*** INFORMATION SUPPLIED ***

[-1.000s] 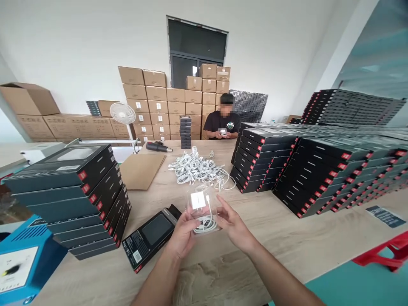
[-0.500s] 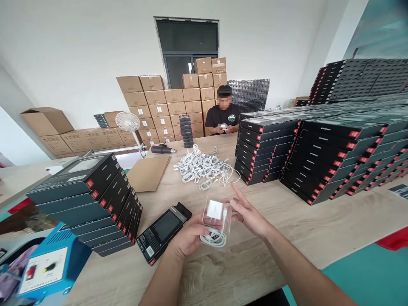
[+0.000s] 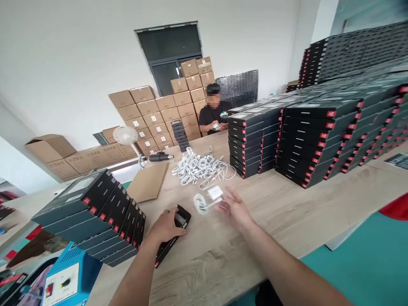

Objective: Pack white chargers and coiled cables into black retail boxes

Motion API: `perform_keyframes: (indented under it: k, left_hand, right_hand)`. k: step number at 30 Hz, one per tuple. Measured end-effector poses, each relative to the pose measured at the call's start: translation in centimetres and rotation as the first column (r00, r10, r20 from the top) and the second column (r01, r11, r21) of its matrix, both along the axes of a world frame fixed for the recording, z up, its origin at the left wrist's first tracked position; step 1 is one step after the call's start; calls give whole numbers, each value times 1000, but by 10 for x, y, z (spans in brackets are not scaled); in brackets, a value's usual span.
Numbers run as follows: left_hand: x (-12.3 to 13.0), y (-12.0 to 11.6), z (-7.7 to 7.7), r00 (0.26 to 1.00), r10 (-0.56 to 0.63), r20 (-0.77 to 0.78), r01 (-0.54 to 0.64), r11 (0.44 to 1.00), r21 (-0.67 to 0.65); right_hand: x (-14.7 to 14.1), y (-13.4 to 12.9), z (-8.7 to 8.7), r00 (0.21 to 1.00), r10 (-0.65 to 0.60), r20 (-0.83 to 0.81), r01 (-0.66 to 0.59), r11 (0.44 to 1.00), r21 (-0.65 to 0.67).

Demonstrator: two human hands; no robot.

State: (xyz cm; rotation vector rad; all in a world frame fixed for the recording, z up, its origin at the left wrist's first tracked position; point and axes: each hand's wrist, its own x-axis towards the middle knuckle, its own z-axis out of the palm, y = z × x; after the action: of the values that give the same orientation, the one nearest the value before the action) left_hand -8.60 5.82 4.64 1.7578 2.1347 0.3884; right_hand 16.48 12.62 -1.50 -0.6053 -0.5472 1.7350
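My left hand has its fingers wrapped over a black box whose end flap stands open at the far end. The box lies slanted on the table, mostly covered by the hand. In my right hand is a clear plastic tray holding a white charger plug and a coiled white cable. The tray is smeared by motion and hovers to the right of the open box. Behind it lies a tangled heap of white cables.
A stack of black boxes stands at left, beside a blue device. Many stacked black boxes line the right. A cardboard sheet, a heat gun and a fan are further back. A person sits across the table.
My left hand has let go of the clear tray and taken hold of the black box. My right hand now carries the tray, which has turned sideways. The view has tilted.
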Motion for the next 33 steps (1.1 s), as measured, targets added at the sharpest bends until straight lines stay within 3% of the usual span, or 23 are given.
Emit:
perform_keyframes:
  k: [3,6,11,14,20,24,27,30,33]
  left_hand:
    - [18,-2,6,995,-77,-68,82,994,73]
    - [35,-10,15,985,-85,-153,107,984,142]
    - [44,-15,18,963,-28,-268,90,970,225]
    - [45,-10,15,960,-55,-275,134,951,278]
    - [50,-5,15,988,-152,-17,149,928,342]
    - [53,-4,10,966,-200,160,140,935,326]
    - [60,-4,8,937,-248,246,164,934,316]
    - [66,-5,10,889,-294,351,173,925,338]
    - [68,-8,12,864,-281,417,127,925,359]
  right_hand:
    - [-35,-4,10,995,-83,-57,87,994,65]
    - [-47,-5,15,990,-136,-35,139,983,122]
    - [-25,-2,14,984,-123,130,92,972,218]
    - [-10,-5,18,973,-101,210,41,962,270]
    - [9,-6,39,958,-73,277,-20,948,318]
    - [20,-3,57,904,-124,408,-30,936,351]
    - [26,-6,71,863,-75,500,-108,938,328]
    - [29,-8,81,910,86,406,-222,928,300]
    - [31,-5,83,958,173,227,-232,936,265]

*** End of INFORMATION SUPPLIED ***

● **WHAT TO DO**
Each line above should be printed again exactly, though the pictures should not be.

● **ANSWER TO THIS PROBLEM**
[-1.000s] 
[-0.500s] 
[+0.000s] 

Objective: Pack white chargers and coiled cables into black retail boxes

Motion API: `perform_keyframes: (indented under it: k, left_hand, right_hand)`. k: step number at 30 Hz, one per tuple. Measured end-effector poses, each relative to the pose measured at the call's start: translation in centimetres and rotation as the first column (r00, r10, r20 from the top) and the second column (r01, r11, r21) of its matrix, both along the axes of a world frame fixed for the recording, z up, its origin at the left wrist's first tracked position; step 1 is one step after the call's start; calls give whole numbers, each value times 1000, but by 10 for x, y, z (spans in brackets are not scaled); in brackets, a value's usual span.
Numbers run as follows: left_hand: x (-12.3 to 13.0), y (-12.0 to 11.6), z (-7.7 to 7.7), r00 (0.26 to 1.00), r10 (-0.56 to 0.63), r20 (-0.77 to 0.78), r01 (-0.54 to 0.64), r11 (0.44 to 1.00), r21 (-0.67 to 0.65); right_hand: x (-14.7 to 14.1), y (-13.4 to 12.9), z (-8.7 to 8.7), r00 (0.21 to 1.00), r10 (-0.65 to 0.60), r20 (-0.83 to 0.81), r01 (-0.66 to 0.59), r11 (0.44 to 1.00), r21 (-0.65 to 0.67).

Demonstrator: two human hands; no robot.

State: (xyz cm; rotation vector rad; all in a world frame fixed for the recording, z up, its origin at the left wrist's first tracked position; point and axes: each hand's wrist, its own x-axis towards the middle knuckle, its own z-axis out of the palm, y = z × x; after the action: of the values that give the same orientation, the one nearest the value before the action) left_hand -8.60 5.82 4.64 1.7578 2.1347 0.3884; right_hand 16.48 12.62 -1.50 -0.6053 -0.5472 1.7350
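My left hand has its fingers wrapped over a black box whose end flap stands open at the far end. The box lies slanted on the table, mostly covered by the hand. In my right hand is a clear plastic tray holding a white charger plug and a coiled white cable. The tray is smeared by motion and hovers to the right of the open box. Behind it lies a tangled heap of white cables.
A stack of black boxes stands at left, beside a blue device. Many stacked black boxes line the right. A cardboard sheet, a heat gun and a fan are further back. A person sits across the table.
My left hand has let go of the clear tray and taken hold of the black box. My right hand now carries the tray, which has turned sideways. The view has tilted.
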Motion for the next 33 steps (1.1 s), as measured, targets added at the sharpest bends until straight lines stay within 3% of the usual span, or 23 are given.
Emit:
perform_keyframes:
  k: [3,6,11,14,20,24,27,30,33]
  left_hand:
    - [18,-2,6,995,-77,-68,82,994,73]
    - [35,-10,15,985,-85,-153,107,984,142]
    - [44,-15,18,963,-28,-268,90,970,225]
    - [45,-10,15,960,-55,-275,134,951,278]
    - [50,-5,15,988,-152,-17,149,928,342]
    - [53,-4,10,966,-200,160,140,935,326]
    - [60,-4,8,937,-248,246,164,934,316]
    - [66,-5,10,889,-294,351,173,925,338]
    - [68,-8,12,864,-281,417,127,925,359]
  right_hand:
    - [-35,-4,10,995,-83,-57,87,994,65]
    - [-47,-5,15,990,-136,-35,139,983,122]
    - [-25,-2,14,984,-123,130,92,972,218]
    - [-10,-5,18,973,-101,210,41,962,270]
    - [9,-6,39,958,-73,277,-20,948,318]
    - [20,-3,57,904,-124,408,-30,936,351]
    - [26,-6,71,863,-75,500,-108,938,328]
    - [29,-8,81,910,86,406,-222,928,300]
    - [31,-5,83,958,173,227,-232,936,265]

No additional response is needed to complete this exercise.